First, Lockheed is amping up their cybersecurity efforts with the creation of the Center for Cyber Security Innovation headed by Lee Holcomb. Northrop Grumman is offering a Cyber Warrior training course, that teaches techniques that hackers use and how to defeat them, how to combat spyware, and how to set up a secure wireless network, among other skills.
Second, Northrop Grumman has been in the business of Electronic Health Records (EHRs) and Health Information Networks (HINs) since before President Bush called for interoperable health databases back in 2004. Notable projects include the Defense Operational Environmental Health Readiness System (DOEHRS), designed to enhance occupational health care services and reduce health threats to military and civilian personnel.

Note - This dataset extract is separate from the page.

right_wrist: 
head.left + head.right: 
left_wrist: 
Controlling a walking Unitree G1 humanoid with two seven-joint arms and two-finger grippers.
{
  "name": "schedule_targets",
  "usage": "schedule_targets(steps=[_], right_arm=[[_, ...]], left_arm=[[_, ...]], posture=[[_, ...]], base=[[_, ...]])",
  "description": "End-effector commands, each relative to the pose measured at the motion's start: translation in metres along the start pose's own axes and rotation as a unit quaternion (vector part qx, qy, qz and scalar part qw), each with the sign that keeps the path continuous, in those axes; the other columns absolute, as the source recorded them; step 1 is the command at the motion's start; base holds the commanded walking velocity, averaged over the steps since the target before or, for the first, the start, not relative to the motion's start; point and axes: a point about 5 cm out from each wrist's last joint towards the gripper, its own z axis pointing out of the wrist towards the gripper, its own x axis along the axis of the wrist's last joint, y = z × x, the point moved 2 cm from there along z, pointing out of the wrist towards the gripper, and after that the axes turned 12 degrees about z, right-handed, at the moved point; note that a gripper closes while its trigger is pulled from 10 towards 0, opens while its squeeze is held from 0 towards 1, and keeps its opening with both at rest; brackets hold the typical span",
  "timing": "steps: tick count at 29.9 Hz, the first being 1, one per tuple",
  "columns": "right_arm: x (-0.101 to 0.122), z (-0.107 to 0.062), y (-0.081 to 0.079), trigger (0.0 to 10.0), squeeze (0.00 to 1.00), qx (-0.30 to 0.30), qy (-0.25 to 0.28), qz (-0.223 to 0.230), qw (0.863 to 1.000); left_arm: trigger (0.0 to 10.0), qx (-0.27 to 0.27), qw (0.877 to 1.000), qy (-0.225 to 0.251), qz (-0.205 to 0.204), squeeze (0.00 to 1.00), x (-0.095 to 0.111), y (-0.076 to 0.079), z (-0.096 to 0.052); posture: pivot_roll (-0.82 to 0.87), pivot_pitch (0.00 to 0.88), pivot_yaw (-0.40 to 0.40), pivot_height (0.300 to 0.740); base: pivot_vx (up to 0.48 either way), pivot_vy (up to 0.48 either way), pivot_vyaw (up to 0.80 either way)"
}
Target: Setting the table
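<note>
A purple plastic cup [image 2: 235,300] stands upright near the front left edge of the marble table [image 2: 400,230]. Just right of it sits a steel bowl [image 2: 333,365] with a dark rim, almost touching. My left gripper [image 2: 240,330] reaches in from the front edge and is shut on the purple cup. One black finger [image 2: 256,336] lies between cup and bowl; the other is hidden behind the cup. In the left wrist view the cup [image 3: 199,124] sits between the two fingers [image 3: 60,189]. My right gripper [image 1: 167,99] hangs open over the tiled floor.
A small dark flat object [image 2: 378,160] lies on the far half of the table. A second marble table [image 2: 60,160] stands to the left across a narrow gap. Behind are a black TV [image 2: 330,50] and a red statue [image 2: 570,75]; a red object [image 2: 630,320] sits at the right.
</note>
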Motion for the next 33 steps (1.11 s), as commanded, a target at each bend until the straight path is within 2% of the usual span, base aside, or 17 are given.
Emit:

Third, Lockheed has already begun cornforming to the rigorous Leadership in Energy and Environmental Design (LEED) Green Building Rating System, which it says will cut costs long-term through reduced energy and water bills, as well as act as effective recruiting tools, as employees are increasingly conscious of their office’s carbon footprint.
Bottom line: GovCon players in the DoD space will begin to shift focus toward broad, non-military markets.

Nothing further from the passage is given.